Constant-time (CT) verification tools are commonly used for detecting potential side-channel vulnerabilities in cryptographic libraries. Recently, a new class of tools, called speculative constant-time (SCT) tools, has also been used for detecting potential Spectre vulnerabilities. In many cases, these SCT tools have emerged as liftings of CT tools. However, these liftings are seldom defined precisely and are almost never analyzed formally. The goal of this paper is to address this gap, by developing formal foundations for these liftings, and to demonstrate that these foundations can yield practical benefits. Concretely, we introduce a program transformation, coined Speculation-Passing Style (SPS), for reducing SCT verification to CT verification. Essentially, the transformation instruments the program with a new input that corresponds to attacker-controlled predictions and modifies the program to follow them. This approach is sound and complete, in the sense that a program is SCT if and only if its SPS transform is CT. Thus, we can leverage existing CT verification tools to prove SCT; we illustrate this by combining SPS with three standard methodologies for CT verification, namely reducing it to non-interference, assertion safety and dynamic taint analysis. We realize these combinations with three existing tools, EasyCrypt, BINSEC, and ctgrind, and we evaluate them on Kocher's benchmarks for Spectre-v1. Our results focus on Spectre-v1 in the standard CT leakage model; however, we also discuss applications of our method to other variants of Spectre and other leakage models.

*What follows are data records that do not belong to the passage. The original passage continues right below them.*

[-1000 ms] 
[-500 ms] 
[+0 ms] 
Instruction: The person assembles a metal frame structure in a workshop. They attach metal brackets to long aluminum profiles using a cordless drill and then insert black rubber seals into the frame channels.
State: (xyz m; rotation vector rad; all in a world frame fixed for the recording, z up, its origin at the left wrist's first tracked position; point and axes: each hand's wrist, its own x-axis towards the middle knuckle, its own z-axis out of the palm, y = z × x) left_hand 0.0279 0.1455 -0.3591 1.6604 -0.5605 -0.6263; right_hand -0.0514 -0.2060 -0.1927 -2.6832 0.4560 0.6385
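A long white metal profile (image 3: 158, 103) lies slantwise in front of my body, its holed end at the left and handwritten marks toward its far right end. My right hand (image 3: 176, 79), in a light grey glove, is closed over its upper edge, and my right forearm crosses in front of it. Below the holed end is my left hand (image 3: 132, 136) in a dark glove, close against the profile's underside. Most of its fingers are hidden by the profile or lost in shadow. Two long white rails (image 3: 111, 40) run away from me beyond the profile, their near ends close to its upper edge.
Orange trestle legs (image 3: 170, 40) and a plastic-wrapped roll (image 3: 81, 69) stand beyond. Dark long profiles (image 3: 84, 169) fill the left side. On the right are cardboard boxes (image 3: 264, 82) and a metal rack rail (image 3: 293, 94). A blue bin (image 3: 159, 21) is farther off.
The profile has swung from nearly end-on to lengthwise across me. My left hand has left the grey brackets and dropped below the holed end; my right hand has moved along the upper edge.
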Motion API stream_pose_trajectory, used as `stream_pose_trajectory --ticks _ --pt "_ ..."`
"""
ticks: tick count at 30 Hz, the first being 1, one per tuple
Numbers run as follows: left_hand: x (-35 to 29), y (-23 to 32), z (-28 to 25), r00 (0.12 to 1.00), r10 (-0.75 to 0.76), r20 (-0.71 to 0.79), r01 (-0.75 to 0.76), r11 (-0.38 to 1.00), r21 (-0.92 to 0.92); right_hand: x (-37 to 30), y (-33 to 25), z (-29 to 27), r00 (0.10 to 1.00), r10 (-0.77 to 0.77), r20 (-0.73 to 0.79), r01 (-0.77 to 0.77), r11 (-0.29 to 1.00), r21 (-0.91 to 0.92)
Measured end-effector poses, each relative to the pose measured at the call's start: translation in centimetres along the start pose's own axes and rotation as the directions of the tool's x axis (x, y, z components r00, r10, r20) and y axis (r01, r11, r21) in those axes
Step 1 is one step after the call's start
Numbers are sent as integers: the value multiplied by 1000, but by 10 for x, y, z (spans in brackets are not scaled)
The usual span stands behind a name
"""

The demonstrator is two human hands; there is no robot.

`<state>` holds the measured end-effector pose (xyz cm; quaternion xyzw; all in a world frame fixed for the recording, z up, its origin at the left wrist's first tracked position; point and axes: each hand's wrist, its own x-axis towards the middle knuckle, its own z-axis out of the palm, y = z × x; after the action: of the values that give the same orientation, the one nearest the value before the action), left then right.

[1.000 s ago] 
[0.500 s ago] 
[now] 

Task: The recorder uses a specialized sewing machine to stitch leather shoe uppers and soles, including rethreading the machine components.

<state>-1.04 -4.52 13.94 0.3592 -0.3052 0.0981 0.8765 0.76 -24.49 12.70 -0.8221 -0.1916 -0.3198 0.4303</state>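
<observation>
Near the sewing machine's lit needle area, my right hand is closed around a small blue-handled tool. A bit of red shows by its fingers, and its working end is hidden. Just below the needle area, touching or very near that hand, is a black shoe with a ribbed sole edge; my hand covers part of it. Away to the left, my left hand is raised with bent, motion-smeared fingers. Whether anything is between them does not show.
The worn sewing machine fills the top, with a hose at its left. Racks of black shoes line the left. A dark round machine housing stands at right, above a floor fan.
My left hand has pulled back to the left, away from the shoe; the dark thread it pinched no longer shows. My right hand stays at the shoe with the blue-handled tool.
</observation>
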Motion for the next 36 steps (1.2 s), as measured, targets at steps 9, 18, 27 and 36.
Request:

翻译：恒定时间验证工具通常用于检测密码学库中潜在的侧信道漏洞。最近，一类称为推测恒定时间的新工具也被用于检测潜在的Spectre漏洞。在许多情况下，这些SCT工具是作为CT工具的提升版本出现的。然而，这些提升很少被精确定义，也几乎从未被形式化分析。本文的目标是通过为这些提升建立形式化基础来填补这一空白，并证明这些基础能带来实际效益。具体而言，我们引入了一种称为推测传递风格的程序转换，用于将SCT验证简化为CT验证。本质上，该转换通过一个对应于攻击者控制预测的新输入来对程序进行插装，并修改程序以遵循这些预测。这种方法在以下意义上是可靠且完备的：一个程序是SCT的当且仅当其SPS变换是CT的。因此，我们可以利用现有的CT验证工具来证明SCT；我们通过将SPS与三种标准的CT验证方法（即将其简化为非干涉性、断言安全性和动态污点分析）相结合来说明这一点。我们使用三种现有工具EasyCrypt、BINSEC和ctgrind实现了这些组合，并在Kocher的Spectre-v1基准测试上对其进行了评估。我们的结果主要关注标准CT泄漏模型中的Spectre-v1；然而，我们也讨论了我们的方法在其他Spectre变体和其他泄漏模型中的应用。